- PROBLEM TO SOLVE: Print the data exactly. Pictures stay out.

- PROVIDED MATERIAL:
● ● ●
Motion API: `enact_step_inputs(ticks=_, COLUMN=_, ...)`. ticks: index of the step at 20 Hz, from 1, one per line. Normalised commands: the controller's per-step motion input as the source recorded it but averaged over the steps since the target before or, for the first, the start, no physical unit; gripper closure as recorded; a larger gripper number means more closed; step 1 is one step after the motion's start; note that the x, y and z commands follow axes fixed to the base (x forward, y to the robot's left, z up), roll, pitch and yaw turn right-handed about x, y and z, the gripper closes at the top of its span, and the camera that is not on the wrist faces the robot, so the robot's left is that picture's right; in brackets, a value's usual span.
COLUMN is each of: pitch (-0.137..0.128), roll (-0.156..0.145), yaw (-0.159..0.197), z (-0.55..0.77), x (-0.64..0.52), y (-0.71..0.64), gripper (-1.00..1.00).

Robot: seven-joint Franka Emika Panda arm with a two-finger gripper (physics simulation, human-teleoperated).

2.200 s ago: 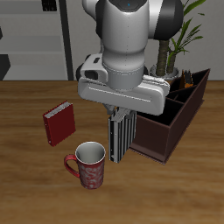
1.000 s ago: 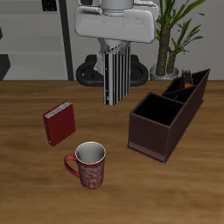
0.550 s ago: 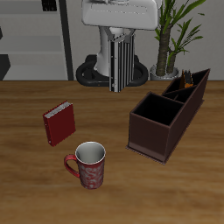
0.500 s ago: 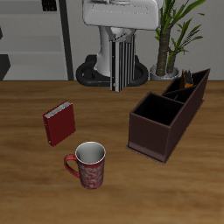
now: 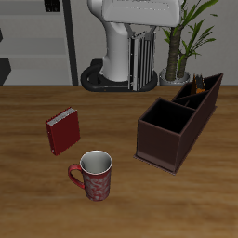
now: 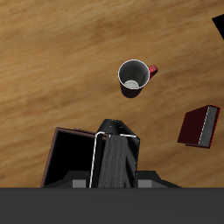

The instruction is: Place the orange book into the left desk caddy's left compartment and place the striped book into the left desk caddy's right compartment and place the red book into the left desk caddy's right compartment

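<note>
Above the left desk caddy (image 5: 178,121), my gripper (image 5: 142,42) has risen, clamping the striped book (image 5: 142,63) (red book (image 5: 63,131) lies by the mug (image 5: 94,176)); right compartment (image 5: 164,124) is next.

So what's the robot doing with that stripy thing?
The gripper is holding the striped book upright, high in the air behind the left desk caddy. The caddy's big right compartment looks empty. The red book lies on the table near a red mug.
</note>
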Motion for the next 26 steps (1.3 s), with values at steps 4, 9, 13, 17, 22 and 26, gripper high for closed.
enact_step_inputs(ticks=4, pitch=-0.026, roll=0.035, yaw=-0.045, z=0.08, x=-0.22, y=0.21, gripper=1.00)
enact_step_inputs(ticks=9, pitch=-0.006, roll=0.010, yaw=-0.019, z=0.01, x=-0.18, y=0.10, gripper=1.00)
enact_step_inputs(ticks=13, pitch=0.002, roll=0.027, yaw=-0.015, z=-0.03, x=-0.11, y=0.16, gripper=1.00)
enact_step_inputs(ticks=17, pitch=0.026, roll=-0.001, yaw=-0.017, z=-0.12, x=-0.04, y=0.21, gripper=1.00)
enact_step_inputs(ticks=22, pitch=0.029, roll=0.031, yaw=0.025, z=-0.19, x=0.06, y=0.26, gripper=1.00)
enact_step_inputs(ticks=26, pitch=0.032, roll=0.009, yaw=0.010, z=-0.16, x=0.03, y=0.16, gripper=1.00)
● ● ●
- FINAL ANSWER:
Motion API: `enact_step_inputs(ticks=_, COLUMN=_, ...)`. ticks: index of the step at 20 Hz, from 1, one per line. Normalised commands: the controller's per-step motion input as the source recorded it but averaged over the steps since the target before or, for the first, the start, no physical unit; gripper closure as recorded; a larger gripper number means more closed; step 1 is one step after the motion's start; note that the x, y and z commands follow axes fixed to the base (x forward, y to the robot's left, z up), roll, pitch and yaw turn right-handed about x, y and z, the gripper closes at the top of its span, and the camera that is not on the wrist faces the robot, so the robot's left is that picture's right; in brackets, a value's usual span.
COLUMN is each of: pitch (-0.137..0.128), roll (-0.156..0.145), yaw (-0.159..0.197), z (-0.55..0.77), x (-0.64..0.52), y (-0.71..0.64), gripper (-1.00..1.00).

Robot: seven-joint Franka Emika Panda arm with a two-finger gripper (physics simulation, human-teleoperated).

2.200 s ago: 
1.000 s ago: 
0.550 s ago: 
0.500 s ago: 
now: 
now: 

The instruction is: Place the orange book into the left desk caddy's left compartment and place the striped book into the left desk caddy's right compartment and place the red book into the left desk caddy's right compartment

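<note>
Above the left desk caddy (image 5: 178,121), my gripper (image 5: 142,42) has risen, clamping the striped book (image 5: 142,63) (red book (image 5: 63,131) lies by the mug (image 5: 94,176)); right compartment (image 5: 164,124) is next.

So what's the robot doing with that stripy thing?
The gripper is holding the striped book upright, high in the air behind the left desk caddy. The caddy's big right compartment looks empty. The red book lies on the table near a red mug.
</note>
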Motion for the next 26 steps (1.3 s), with values at steps 4, 9, 13, 17, 22 and 26, gripper high for closed.
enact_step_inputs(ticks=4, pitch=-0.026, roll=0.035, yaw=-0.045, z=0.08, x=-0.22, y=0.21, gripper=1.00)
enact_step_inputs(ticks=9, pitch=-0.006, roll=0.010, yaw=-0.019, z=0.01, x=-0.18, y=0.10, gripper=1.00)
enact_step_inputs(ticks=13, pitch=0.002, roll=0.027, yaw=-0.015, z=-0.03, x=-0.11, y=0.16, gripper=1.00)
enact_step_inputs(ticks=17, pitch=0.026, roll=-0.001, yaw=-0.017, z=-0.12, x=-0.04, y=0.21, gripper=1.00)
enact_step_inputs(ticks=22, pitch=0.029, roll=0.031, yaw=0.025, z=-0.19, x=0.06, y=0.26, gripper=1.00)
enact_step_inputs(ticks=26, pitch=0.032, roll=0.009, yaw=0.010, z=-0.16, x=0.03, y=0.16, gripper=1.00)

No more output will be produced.